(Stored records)
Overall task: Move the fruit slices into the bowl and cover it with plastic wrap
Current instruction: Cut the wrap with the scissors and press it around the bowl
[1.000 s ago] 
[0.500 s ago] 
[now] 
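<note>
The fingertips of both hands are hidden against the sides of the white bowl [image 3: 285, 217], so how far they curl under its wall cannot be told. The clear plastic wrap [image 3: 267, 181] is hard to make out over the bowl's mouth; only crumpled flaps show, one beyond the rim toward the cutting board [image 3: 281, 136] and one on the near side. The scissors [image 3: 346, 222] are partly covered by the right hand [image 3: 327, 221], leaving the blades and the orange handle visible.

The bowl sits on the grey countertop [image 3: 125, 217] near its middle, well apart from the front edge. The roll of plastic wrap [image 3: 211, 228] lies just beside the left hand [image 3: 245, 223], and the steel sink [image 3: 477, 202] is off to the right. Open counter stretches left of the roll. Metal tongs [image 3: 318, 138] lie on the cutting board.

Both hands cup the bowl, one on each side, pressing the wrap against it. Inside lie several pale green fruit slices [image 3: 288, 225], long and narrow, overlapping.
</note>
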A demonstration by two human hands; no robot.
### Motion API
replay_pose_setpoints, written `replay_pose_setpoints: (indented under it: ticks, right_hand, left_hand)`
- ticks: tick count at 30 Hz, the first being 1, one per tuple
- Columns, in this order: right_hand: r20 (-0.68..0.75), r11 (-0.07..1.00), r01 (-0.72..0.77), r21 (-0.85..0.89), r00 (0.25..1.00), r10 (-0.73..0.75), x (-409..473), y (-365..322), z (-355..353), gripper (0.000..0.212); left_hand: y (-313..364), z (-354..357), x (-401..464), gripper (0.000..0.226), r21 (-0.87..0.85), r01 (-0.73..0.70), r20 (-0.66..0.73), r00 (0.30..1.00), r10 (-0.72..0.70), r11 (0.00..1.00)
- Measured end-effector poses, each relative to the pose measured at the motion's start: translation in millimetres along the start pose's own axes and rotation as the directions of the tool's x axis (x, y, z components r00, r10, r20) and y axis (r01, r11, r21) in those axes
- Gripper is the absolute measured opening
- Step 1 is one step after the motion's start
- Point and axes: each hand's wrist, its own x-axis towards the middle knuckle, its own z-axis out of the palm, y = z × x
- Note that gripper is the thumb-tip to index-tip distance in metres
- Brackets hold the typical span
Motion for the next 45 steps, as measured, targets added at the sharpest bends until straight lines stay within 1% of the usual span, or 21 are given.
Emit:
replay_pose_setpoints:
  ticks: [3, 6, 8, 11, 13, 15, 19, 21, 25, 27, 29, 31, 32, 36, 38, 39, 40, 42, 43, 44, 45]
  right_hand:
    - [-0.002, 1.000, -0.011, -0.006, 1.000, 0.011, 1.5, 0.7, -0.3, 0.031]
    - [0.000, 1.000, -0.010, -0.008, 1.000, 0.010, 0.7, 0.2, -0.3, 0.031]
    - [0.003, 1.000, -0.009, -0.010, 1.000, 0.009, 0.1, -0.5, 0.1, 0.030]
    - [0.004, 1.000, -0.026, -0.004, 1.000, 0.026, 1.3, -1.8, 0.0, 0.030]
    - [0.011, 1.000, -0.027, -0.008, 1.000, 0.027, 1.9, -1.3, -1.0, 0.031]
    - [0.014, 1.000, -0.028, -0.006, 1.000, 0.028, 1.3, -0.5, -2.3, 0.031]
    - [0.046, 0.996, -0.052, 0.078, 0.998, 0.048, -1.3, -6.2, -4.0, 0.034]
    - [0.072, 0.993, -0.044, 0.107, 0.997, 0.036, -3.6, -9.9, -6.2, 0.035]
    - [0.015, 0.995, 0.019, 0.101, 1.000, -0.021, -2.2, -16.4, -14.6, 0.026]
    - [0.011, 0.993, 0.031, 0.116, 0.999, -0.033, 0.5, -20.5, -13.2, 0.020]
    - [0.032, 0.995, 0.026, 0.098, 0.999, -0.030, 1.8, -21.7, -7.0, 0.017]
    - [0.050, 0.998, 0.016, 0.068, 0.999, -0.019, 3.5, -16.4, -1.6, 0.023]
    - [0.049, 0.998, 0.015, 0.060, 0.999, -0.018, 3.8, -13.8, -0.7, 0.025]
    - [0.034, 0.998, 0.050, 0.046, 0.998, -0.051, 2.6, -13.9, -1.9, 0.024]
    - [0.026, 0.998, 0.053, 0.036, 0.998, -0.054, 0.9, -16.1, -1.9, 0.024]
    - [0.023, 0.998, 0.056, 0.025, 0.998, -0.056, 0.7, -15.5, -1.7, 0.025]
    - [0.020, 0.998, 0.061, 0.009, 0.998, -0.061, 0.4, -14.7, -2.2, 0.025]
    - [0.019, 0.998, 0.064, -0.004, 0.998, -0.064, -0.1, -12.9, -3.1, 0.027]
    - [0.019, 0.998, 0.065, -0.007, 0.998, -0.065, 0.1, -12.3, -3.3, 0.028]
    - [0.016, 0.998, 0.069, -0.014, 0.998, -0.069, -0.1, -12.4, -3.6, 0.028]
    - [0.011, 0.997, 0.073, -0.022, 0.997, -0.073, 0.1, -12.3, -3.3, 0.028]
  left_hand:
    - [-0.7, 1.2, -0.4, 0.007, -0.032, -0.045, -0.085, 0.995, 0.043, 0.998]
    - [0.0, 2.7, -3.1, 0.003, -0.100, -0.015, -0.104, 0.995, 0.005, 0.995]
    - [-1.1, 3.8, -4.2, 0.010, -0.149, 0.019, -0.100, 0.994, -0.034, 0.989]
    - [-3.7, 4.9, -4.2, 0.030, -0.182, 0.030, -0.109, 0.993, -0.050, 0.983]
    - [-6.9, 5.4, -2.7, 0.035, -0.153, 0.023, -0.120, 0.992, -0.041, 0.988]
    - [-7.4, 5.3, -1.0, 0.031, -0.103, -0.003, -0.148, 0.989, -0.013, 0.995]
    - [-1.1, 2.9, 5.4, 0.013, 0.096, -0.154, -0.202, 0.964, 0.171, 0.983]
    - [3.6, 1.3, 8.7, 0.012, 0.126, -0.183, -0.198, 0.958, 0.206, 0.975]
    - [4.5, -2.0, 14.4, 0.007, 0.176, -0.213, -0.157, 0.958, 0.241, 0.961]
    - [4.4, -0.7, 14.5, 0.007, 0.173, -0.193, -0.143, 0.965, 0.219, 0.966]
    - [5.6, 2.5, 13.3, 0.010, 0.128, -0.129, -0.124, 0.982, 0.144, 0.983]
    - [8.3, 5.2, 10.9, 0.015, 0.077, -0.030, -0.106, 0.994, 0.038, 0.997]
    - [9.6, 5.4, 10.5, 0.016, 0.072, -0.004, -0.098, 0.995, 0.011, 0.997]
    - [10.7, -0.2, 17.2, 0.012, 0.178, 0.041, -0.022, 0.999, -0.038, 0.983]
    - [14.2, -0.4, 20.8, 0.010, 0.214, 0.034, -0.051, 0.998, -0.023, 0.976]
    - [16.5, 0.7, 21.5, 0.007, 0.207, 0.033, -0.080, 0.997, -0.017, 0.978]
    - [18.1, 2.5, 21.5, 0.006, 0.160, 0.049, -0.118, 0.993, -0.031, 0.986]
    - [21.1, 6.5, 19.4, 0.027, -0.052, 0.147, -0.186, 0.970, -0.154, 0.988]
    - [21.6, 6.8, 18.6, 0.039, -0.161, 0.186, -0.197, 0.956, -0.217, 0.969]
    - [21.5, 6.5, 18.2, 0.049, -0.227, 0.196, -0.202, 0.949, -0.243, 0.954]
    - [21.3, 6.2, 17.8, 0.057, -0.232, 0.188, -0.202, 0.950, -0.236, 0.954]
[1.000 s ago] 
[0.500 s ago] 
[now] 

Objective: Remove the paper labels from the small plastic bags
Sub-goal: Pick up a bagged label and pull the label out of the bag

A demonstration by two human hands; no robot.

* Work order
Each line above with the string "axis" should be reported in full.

* Solved exercise
- Measured end-effector poses, each relative to the pose measured at the motion's start: translation in millimetres along the start pose's own axes and rotation as the directions of the tool's x axis (x, y, z components r00, r10, r20) and y axis (r01, r11, r21) in those axes
- Point and axes: each hand's wrist, its own x-axis towards the middle knuckle, its own z-axis out of the palm, y = z × x

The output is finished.